Bruce is a Tylosaurus Pembinensis and is the Guinness World Record holder as the largest publicly displayed mosasaur.

Bruce lived during the late Cretaceous period, approximately 80 million years ago. He swam in a deep sea environment with numerous other marine reptiles. This ocean is termed the Western Interior Seaway and it split North America in two. The Seaway spanned from the frigid waters of the Arctic Ocean to the warm currents of the Gulf of Mexico.

Bruce belonged to a group of Mosasaurs called the Tylosaurs. These Tylosaurs were the largest of the Mosasaurs, Bruce being the largest in the world for this time period, at more than 13 meters in length or approximately 43 feet long from snout to tail. Bruce was a fierce predator at the top of the food chain in the Seaway, eating anything it its path from plesiosaurs to ammonites (shelled organisms).
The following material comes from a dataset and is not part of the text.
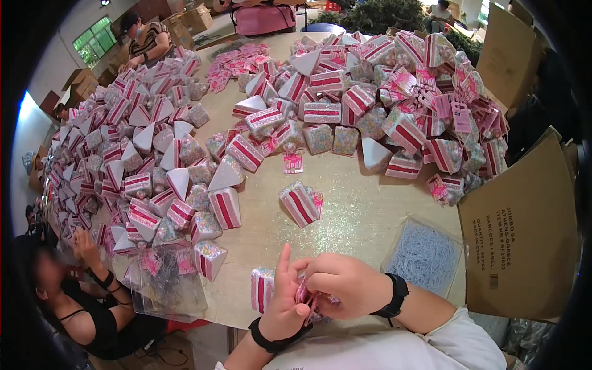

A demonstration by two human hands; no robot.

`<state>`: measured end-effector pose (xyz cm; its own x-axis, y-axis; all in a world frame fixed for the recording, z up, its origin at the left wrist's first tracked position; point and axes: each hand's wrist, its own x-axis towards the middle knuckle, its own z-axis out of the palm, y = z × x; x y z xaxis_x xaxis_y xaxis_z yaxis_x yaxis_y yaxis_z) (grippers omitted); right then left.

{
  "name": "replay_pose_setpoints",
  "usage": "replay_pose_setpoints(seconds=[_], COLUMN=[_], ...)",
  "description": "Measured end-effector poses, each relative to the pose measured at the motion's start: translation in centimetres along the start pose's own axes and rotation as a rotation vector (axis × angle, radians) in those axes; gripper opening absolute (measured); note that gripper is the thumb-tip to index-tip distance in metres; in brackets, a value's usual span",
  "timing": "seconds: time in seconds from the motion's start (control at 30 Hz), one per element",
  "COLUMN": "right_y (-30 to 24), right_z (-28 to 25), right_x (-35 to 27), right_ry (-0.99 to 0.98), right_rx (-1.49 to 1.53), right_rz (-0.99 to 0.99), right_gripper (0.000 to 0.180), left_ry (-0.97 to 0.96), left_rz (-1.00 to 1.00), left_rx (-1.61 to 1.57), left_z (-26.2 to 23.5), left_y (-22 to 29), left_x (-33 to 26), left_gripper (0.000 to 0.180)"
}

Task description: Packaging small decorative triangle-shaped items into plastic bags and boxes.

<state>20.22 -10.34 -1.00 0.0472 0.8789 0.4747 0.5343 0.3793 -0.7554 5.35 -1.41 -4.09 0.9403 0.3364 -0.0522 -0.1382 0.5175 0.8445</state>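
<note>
Pinching thin, glossy pink cards (301, 293) with bent fingertips, the right hand (348, 283) meets the left hand (285, 313), whose index finger points up while its thumb presses the cards, at the near edge of a pale, glitter-dusted counter (357, 209). Wedge-shaped cake ornaments (322, 113) with sparkling sides and red bands heap up beyond and to the left, while a clear tray (393, 245) of fine bluish strands and a brown cardboard box (530, 262) stand to the right. Between the hands, partly hidden by the right one, the cards sit near a speckled cake slice (261, 291).

Black lettering (492, 242) on brown carton (535, 185)
</note>
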Motion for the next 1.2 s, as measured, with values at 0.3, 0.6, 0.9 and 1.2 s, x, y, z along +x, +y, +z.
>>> replay_pose_setpoints(seconds=[0.3,0.6,0.9,1.2], right_y=[0.0,-1.6,-1.5,-1.5], right_z=[0.3,0.3,0.6,0.0], right_x=[-0.3,-1.0,-1.1,-1.3], right_ry=[-0.028,-0.129,0.014,-0.068], right_rx=[-0.034,0.136,0.094,0.218], right_rz=[-0.038,0.017,0.114,0.188], right_gripper=[0.023,0.018,0.016,0.019], left_ry=[0.042,0.172,0.106,0.018], left_rz=[0.162,0.240,0.174,0.135], left_rx=[0.278,0.715,0.546,0.325], left_z=[-0.4,-1.5,-1.3,-1.7], left_y=[-0.6,0.0,1.1,1.2], left_x=[0.0,-0.8,-0.8,-1.7], left_gripper=[0.100,0.043,0.042,0.045])
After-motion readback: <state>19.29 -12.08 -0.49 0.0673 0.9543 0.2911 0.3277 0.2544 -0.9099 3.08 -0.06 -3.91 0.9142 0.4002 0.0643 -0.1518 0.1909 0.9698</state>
The tail of Bruce is exceptionally long, moving side to side to propel him forward with snake-like undulations, while the large flippers primarily steered. Palaeontologists think the Mosasaur's lineage was branched off from a lizard group know today as the Monitor Lizards.

In 1974, Bruce was discovered north of Thornhill, within the Pembina Member of the Pierre Shale Formation. It took approximately two field seasons to excavate the skeleton. The skeleton was reasonably complete, with 65-70% of the original bones.

This is before we started restoring the skull. We molded the bones of the skull then made casts of them, which we later used in the restoration. In this picture you see the anterior part of the original dentary with teeth in it. Next to the dentary is a similar object that is creamy white. It is the cast or duplicate of the original bone.

In this case we did not use the real bones to restore the skull. We made casts of the bones we had and incorporated these skull bone casts into a foam block that we then carved into a complete skull. The yellowish parts are the casts of the real bones, and the pure white is the sculpted part.

On the table are 13 vertebrae that were missing spines and lateral processes. The grayish parts are the real, original bones that we have. The creamy yellow is the sculpting clay that we used to restore the missing parts. Now that this is done, we will be making the molds of the restored vertebrae.

In this picture, you can see the steel that is inside the vertebrae. We are in the process of securing the string of vertebrae on the armature. In this photo, we are about 2/3 of the way on this section of backbone.